In one meeting, VCs are looking at the trends and realizing that companies are—and this is pure sacrilege—starting up without raising money! In another, the founders are laughing and celebrating actual revenues: they don’t need to raise a second round, and what will it take to buy their VCs out?
In another meeting, government officials are doing unspeakable things to the tax code. Why, they are tying tax breaks to the creation of jobs. Those Mandarins are actually expecting companies to grow the economy instead of just being shells for buzzword-compliant press releases!
And—this is too much—one pair of founders are shuttering their unsuccessful ventures and putting their patents and code into the public domain instead of merging together, raising a diluting round, and spending the proceeds on public relations and an expensive VP of Sales.
It’s all unspeakably horrible and he knows with certainty that he really is in Hell.
He gulps and looks around. There is nobody in the hallway and nobody has noticed him. He shuts the door carefully. He needs to get out of there, and he can’t go back to the man at the desk. What about the other door?
He carefully opens the door on the right and peeks in. This is much better! It’s another enormous conference room, and there is another infinitude of board meetings. But these meetings are going the right way!

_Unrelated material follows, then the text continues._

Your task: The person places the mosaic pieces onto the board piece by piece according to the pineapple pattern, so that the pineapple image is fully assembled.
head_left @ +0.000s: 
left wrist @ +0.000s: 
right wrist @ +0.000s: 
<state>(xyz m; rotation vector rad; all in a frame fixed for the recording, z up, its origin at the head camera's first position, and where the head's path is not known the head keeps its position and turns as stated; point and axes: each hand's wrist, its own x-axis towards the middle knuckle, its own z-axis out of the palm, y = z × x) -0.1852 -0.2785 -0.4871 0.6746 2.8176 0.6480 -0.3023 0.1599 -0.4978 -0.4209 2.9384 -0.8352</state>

In one meeting, founders are supplicating themselves in the hope of getting funded. And the VCs are responding appropriately: “How will you make money if Google, Yahoo!, and Microsoft merge and devote their 40,000 engineers and $100 billion in cash to putting you out of business? What will you do if the entire Internet goes down? How do you know that someone won’t get a patent on binary logic?” The hapless founders are actually crying. This is great.
Unbelievably, it gets better. Nearby, a VC is toying cruelly with a portfolio company, demanding that they partner with other companies in her portfolio and add expensive buzzword compliance to their offering, for no other reason than to legitimize her investment in companies producing those very same buzzwords. And the founders are nodding gratefully, as if it was in their best interests!

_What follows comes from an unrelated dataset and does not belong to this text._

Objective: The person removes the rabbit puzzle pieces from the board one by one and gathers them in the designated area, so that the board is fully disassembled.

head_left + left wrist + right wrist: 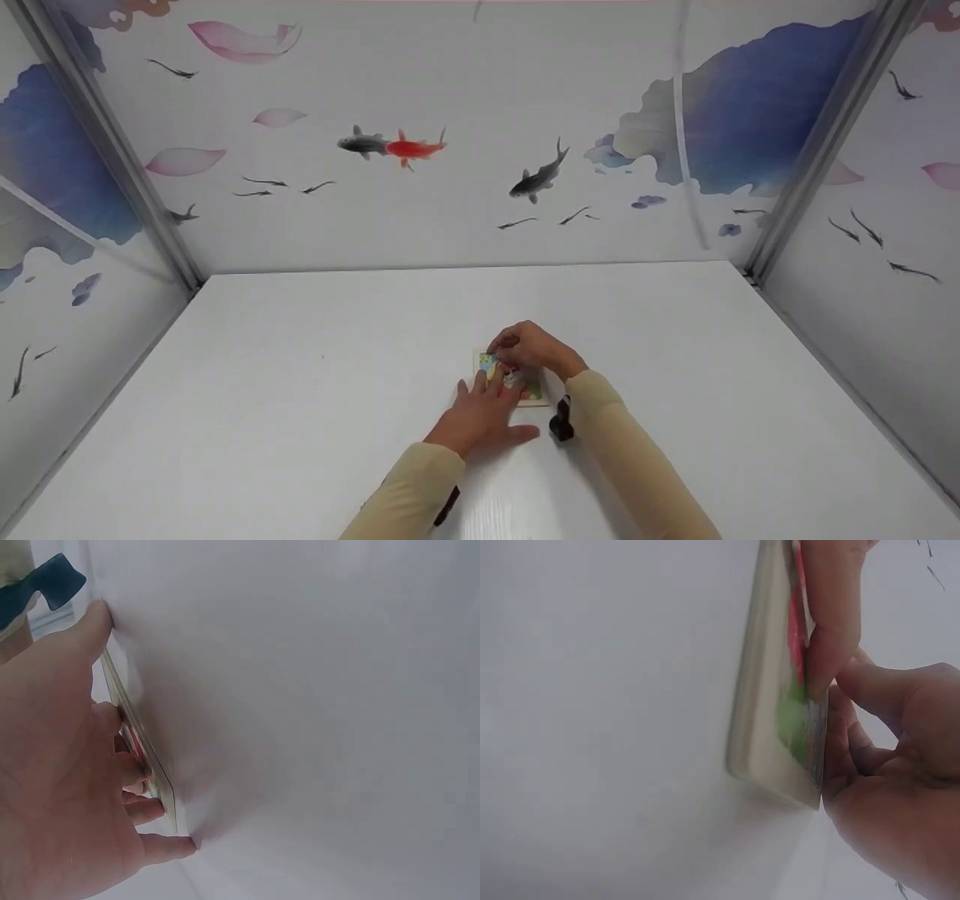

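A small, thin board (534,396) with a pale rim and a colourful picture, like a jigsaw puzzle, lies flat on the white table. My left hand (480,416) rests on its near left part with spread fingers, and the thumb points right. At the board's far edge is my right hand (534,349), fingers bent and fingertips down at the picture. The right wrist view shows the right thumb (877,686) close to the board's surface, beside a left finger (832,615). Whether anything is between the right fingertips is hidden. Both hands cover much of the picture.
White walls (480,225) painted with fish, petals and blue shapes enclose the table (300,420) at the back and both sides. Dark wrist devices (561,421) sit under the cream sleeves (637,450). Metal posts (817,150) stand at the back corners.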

And another VC is complaining that although the company is hitting every engineering deadline, they don’t have enough metrics. He demands that they start shopping for some “grey hair” to supervise engineering. They need “adult supervision” in the form of an industry veteran with a long list of failed and bloated projects on their resumé to show them what they’re doing wrong and shake everything up before it’s too late and they ship a product.

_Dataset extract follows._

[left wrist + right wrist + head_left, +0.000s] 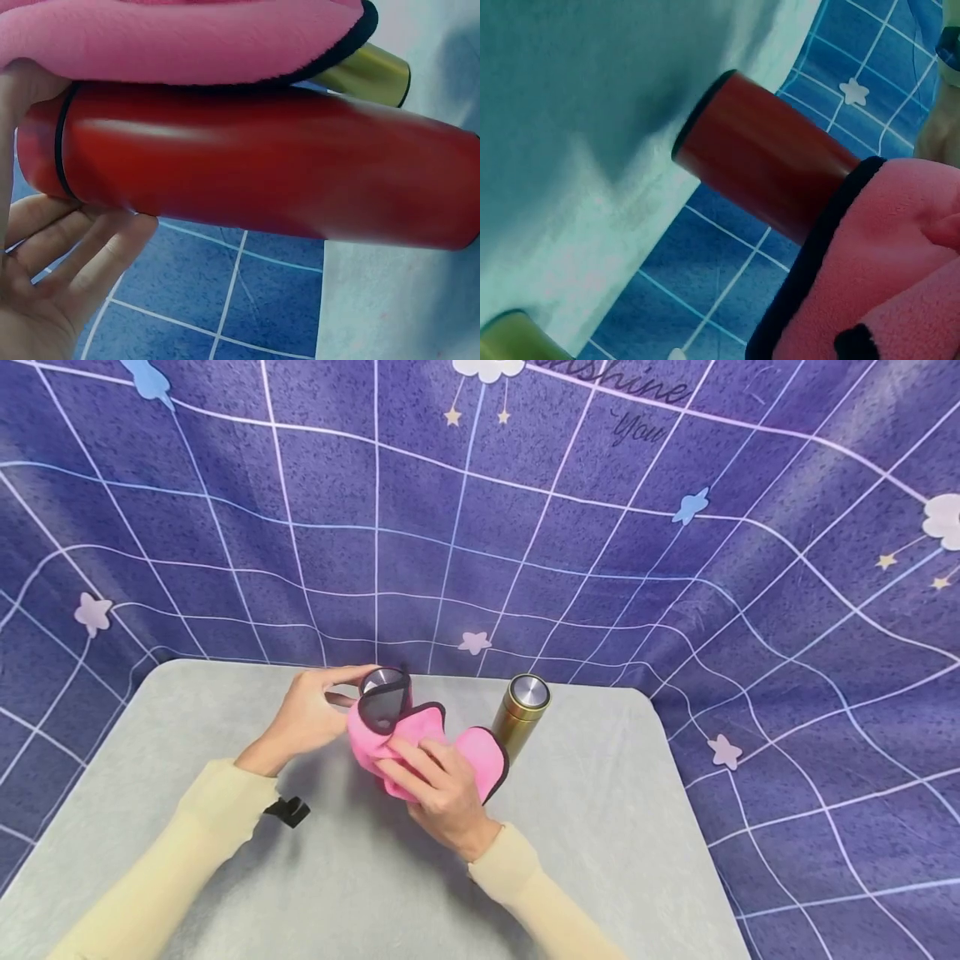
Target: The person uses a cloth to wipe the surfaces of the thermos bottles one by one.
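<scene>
A red thermos flask (247,161) with a dark ring below its lid stands roughly upright. My left hand (311,710) holds it near the lid, thumb on one side and fingers on the other. Bunched over my right hand's side of the flask is a pink fleece cloth (483,756) with black edging. My right hand (442,785) grips this cloth against the flask, its fingers bent into the folds. In the head view the cloth hides most of the flask's body; its base shows in the right wrist view. Whether the base touches the table cannot be told.
To the right of the cloth stands a gold thermos flask (517,714) with a silver lid top, close behind the cloth's edge. A grey table (600,843) lies under everything. Purple-blue gridded fabric (420,552) hangs behind the table. A black strap (288,812) sticks out by my left wrist.
</scene>
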`<state>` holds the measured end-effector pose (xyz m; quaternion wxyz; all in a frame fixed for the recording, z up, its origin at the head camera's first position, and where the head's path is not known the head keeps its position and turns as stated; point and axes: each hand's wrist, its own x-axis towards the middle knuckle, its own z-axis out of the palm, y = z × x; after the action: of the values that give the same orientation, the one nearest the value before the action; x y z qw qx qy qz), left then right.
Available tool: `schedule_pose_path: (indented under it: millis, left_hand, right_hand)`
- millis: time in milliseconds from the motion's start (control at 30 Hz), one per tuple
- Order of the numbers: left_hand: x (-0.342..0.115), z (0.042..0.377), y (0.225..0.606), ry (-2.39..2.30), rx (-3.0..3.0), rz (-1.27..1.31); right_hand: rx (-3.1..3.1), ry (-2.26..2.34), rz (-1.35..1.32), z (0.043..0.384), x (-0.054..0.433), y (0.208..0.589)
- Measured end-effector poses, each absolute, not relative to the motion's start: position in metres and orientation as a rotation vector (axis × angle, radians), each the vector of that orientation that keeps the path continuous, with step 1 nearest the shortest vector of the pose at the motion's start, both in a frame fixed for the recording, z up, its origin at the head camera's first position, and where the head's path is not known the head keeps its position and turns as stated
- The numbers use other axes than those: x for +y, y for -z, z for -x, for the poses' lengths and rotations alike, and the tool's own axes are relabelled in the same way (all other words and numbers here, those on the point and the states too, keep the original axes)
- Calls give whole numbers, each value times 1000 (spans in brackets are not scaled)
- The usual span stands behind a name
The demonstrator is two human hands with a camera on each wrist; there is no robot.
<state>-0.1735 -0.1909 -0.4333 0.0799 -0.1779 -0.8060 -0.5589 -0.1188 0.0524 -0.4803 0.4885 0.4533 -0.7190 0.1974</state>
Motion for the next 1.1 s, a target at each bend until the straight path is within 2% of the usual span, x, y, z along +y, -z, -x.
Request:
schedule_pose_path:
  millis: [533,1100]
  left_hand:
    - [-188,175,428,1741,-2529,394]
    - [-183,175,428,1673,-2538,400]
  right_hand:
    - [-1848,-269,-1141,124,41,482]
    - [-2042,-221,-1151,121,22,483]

Are the founders arguing? Noooo, they’re listening respectfully, and all the while the VC is charging them a management fee for the time he spends telling them what to do. This is just great, our VC thinks, how much better can it get?
In one corner the VCs are agreeing that a company needs “a professional profile.” They are stuffing the company with HR, PR, and Business Development, all front jobs for the VCs’ lovers and mistresses.
Everyone knows that jobs without performance metrics or quotas exist so that companies will be forced to dilute themselves sooner, and the founders are just sitting there and taking it while their burn rate triples.
Our VC practically wets himself with glee. Just a few months before his demise he had spent nearly an hour convincing a company in his portfolio to hire a marketing firm that happened to be run by his personal trainer and full-release masseuse. Here in Hell VCs could do as they please!
Well, does he need to hear more? Does he need to see the comely “assistant investment bankers” hired to satisfy the VC’s every need in exchange for directing public offerings to the bank? Does he need to watch as the photographers take yet another “Man of the Year” cover photo? No, this is great. There must have been some mistake at the desk, this is the place for him.
He swings the door wide open and prepares for the adulation and welcome he deserves. He is ready for his just reward.
But as he does so, there is a clap of thunder, and the hallway shakes. A booming voice rings out:
“I sent you to Venture Capitalist Hell. You are forbidden from going in there, that’s Sbhaqre Uryy!!”